More than 30 US news titles and press freedom organisations have condemned a police raid on a Kansas newspaper as “significantly overbroad, improperly intrusive and possibly in violation of federal law”.
Police raided the Marion County Record office on Friday as well as the home of its co-owner, 98-year-old Joan Meyer.
Meyer, who was said to have been in good health for her age, subsequently died on Saturday and the newspaper claimed the “illegal” raids contributed to her death.
The newspaper wrote that she had been “stressed beyond limits and overwhelmed by hours of shock and grief” following the raid. It said she had been unable to sleep or eat after watching as police took away her computer and router and dug through her son and co-owner Eric’s personal financial statements.
The Marion County Record newsroom was raided at the same time, with four computers, personal phones and the newspaper’s file servers among the items seized. The newspaper said staff were forced to stand outside for hours “during a heat advisory” and a reporter had her phone snatched out of her hand, reinjuring a finger that had previously been dislocated.
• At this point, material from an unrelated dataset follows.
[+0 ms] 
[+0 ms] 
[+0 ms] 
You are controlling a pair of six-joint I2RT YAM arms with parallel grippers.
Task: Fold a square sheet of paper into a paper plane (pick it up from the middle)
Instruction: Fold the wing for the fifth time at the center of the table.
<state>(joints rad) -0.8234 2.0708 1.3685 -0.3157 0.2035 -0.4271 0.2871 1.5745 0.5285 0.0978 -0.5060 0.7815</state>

The raids came days after a local restaurant owner accused the newspaper of illegally obtaining drink-driving information about her and supplying it to the town’s mayor, whose home was also raided. The newspaper said it did not seek out the information but was sent to it via social media and separately sent to the mayor. The information was verified by a reporter through a state website but was ultimately not published.
The police actions have now been condemned in a letter signed by news organisations including the Associated Press, The Atlantic, Bloomberg, Boston Globe, CNN, CBS News, Dow Jones, Gannett, Hearst, The Intercept, McClatchy, Los Angeles Times, NBC Universal, The New York Times, The New Yorker, Pro Publica, Reuters, Time and The Washington Post.
They believe the seizure of equipment has “substantially interfered” with the newspaper’s First Amendment newsgathering rights and that the raids “risk chilling the free flow of information in the public interest more broadly, including by dissuading sources from speaking to the Record and other Kansas news media in the future”.
The letter to Marion’s chief of police, Gideon Cody, who was reported to be at the scene of the newsroom raid, said: “Newsroom searches and seizures are among the most intrusive actions law enforcement can take with respect to the free press, and the most potentially suppressive of free speech by the press and the public.”
Citing reporting of the incident, the search warrant and police statements to the press, it went on to say there “appears to be no justification for the breadth and intrusiveness of the search – particularly when other investigative steps may have been available – and we are concerned that it may have violated federal law strictly limiting federal, state and local law enforcement’s ability to conduct newsroom searches.
“We urge you to immediately return the seized material to the Record, to purge any records that may already have been accessed, and to initiate a full independent and transparent review of your department’s actions.”
Other news industry representatives and press freedom organisations voicing their opposition include the Reporters Committee for Freedom of the Press, which coordinated the letter, The Center for Investigative Reporting, the Committee to Protect Journalists, Kansas Press Association, the National Newspaper Association, the National Press Photographers Association, News Media Alliance, Online News Association and the Society of Professional Journalists.